GSA Annual Meeting in Phoenix, Arizona, USA - 2019

Paper No. 87-3
Presentation Time: 8:30 AM

FELID GUILD ECOLOGICAL NICHE DYNAMICS PRE- AND POST-PLEISTOCENE MEGAFAUNAL EXTINCTION


FREYMUELLER, Nicholas, Department of Biology, University of New Mexico, MSCO3-2020 1 University of New Mexico, Albuquerque, NM 87131-0001, MYERS, Corinne, Earth and Planetary Sciences, University of New Mexico, Northrop Hall, 221 Yale Blvd NE, Albuquerque, NM 87131 and SMITH, Felisa A., Department of Biology, University of New Mexico, Albuquerque, NM 87106

During the Pleistocene, megafelids such as the saber-toothed cats Smilodonand Homotherium dominated North American ecosystems, potentially suppressing smaller-bodied felids such as the cougar (Puma concolor) and bobcat (Lynx rufus). The terminal Pleistocene megafaunal extinction (~ 13ka) resulted in the loss of these more massive hypercarnivores, yielding vacant habitat/niche space. Here, we use Ecological Niche Modelling (ENM) to evaluate whether cougars and bobcats began to occupy unfilled niche-space following the megafelid extinctions. Our approach utilizes fossil felid occurrences from the Neotoma Database and paleo-climactic reconstructions from the PaleoClim Database.
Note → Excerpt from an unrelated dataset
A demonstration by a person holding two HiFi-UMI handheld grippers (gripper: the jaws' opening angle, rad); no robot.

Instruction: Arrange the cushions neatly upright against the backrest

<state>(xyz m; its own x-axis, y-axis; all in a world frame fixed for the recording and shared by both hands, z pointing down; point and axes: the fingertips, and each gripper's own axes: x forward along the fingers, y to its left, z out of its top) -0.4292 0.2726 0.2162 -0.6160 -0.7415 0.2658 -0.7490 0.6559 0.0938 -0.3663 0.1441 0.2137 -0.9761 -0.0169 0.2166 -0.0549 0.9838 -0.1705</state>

We use the R package ecospat to produce ENMs of felids in environmental space for multiple time periods pre- and post-megafaunal extinction, testing for cougar/bobcat niche expansion into previously occupied megafelid niches. We also evaluate the sensitivity of ecospat’s extrapolation methods, especially as applied to the fossil record and explore model thresholding schema that align environmental space-based ENMs with geographic space-based species distribution models (e.g., MaxEnt). Preliminary results suggest that cougar/bobcat niches expanded somewhat post-megafaunal extinction, but this is primarily attributed to warming climates. Contrary to our expectations, neither cougars nor bobcats appeared to fill in vacant megafelid niche space post-extinction. Moreover, these analyses revealed that the disappearance of acutely cold non-analog habitats from the Pleistocene likely contributed to the extinction of Homotherium, but not any other megafelid. Ultimately, our findings suggest that the niches of modern felids were not significantly constrained by interactions with larger megafelids in the Pleistocene. Specifically, warmer/colder habitat availability appears to have most strongly influenced felid niche occupancy during the late Quaternary. Sensitivity analyses of ecospat extrapolations suggest that users must vet environmental space hulls to avoid predictions in physiologically impossible conditions (e.g., negative precipitation regimes).